Posts Tagged ‘vinyasa yoga colorado springs’

The moment. Be in it.

Wednesday, April 28th, 2010

photo courtesy of Simon Andrews

photo courtesy of Simon Andrews

Om and Garden is closing. The first yoga studio I officially taught at in Colorado Springs. I’m torn by it. I love that little studio. We’ve been through a lot together. My energy, and that of my students, have helped to create that sacred space. And it is sacred. Everything will be fine, though. Kim is making the right decision for herself, and I honor her for that. I know how difficult it is to let go of such a monumental part of your life. And I expect she’ll go through a grieving process. (Lucky for her, she gets to go through that process in Hawaii :) ) I had considered taking over the studio, and perhaps getting a few more teachers in there. But the rent is just too high to take on as a commitment. I’m very serious about the commitments I make. That’s why I make so few of them. :)

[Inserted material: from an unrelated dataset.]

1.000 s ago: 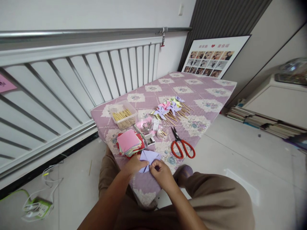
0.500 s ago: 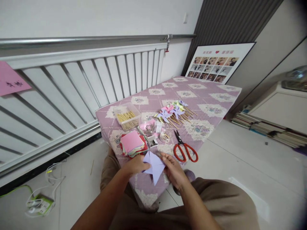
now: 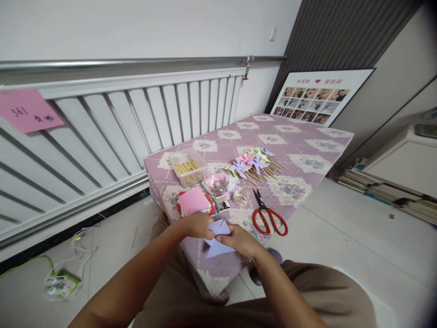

All will be well. Someone will come along to create their own brand of magic in the space. And I’m sure that they’ll be grateful to be there. As was I. In the meantime, I’ll continue to teach elsewhere. They don’t have quite the same feel, but I’m continually thankful that the spaces exist, so that those who come seeking can find (hopefully) what they’re looking for.

I’m subbing a last minute class tonight for a friend. I had planned on having an evening at home with the family and some quiet time with the moon. It’s full tonight. But I figured, a little yoga thrown in the mix can only love it up that much more.

So I suppose my lesson for the day is this: Embrace change. Whether it’s coming up or happening right now, this moment.

Be in it. Breathe in it. And find the bliss in it.

Peace out, y’all.

Which came first?

Tuesday, April 27th, 2010

One of my students brought me a dozen eggs today in lieu of payment. The eggs came from her very own chickens. Does it get any better than that? I think not. :)

colored-eggs

The ups and downs of downward dog.

Saturday, April 17th, 2010

Here’s the thing. At least, it’s the thing for me. A yoga class that lasts about an hour and fifteen, generally feels like at least 3 hours for the teacher. Not in a bad way. It’s just the energy expenditure that goes into it. So after a day of teaching 2 or 3 classes, I am absolutely exhausted. On top of that, I also used to spend way too much time planning my classes. You know, this particular sequence for the warm up, this pranayama exercise, this reading. W2 to W1 to Parvrita Trikonasana… and on and on and on.

I don’t plan my classes anymore. I made a comment to my husband this morning while gathering my belongings for class and my daughter for school, that it was good that I didn’t plan my classes anymore, otherwise I wouldn’t have time for anything else. Yes, this was an exaggeration. And yes, I do still plan my classes occasionally. When I mentioned this to Niko this morning, and also asked if it was terrible that I didn’t, he made a good point: if I take the time to plan, and then my student base is completely different than the class I originally intended, well, what really is the point? That is the point.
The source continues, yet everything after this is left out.